Write out once more the lines running from the top of the entries below to the line with "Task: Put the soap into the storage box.", both ends included.
RECORDS SHOWN START
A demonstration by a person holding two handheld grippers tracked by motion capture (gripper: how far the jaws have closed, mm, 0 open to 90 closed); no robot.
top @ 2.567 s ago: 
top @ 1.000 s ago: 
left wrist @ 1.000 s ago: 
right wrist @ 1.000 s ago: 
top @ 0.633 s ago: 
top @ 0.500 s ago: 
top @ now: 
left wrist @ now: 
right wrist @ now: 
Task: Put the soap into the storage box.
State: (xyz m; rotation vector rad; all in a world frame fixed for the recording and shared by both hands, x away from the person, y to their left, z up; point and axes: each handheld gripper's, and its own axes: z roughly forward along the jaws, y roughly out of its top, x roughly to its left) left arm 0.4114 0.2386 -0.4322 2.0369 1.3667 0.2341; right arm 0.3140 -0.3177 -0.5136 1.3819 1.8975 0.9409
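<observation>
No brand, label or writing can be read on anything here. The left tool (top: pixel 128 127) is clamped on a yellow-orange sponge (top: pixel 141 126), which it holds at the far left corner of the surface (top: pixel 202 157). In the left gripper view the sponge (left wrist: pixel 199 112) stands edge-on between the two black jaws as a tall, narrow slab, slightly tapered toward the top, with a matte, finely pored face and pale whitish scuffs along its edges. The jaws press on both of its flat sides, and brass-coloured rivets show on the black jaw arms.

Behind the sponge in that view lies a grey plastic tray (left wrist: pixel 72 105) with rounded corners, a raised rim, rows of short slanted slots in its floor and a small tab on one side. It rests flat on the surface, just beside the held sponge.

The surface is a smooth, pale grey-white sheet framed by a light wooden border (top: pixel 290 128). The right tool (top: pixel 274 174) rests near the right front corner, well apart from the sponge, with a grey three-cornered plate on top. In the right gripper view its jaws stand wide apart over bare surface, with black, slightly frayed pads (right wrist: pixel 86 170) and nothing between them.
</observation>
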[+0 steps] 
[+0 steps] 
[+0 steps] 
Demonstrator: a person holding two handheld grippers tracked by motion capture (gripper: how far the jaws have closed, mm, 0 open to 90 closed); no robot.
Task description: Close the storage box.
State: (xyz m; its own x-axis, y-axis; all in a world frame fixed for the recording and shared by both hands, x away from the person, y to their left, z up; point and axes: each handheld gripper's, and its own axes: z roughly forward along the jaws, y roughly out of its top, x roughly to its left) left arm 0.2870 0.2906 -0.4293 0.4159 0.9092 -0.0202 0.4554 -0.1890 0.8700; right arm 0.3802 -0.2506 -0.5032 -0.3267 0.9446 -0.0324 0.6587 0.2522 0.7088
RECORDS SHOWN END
RESPONSE:
A demonstration by a person holding two handheld grippers tracked by motion capture (gripper: how far the jaws have closed, mm, 0 open to 90 closed); no robot.
top @ 2.567 s ago: 
top @ 1.000 s ago: 
left wrist @ 1.000 s ago: 
right wrist @ 1.000 s ago: 
top @ 0.633 s ago: 
top @ 0.500 s ago: 
top @ now: 
left wrist @ now: 
right wrist @ now: 
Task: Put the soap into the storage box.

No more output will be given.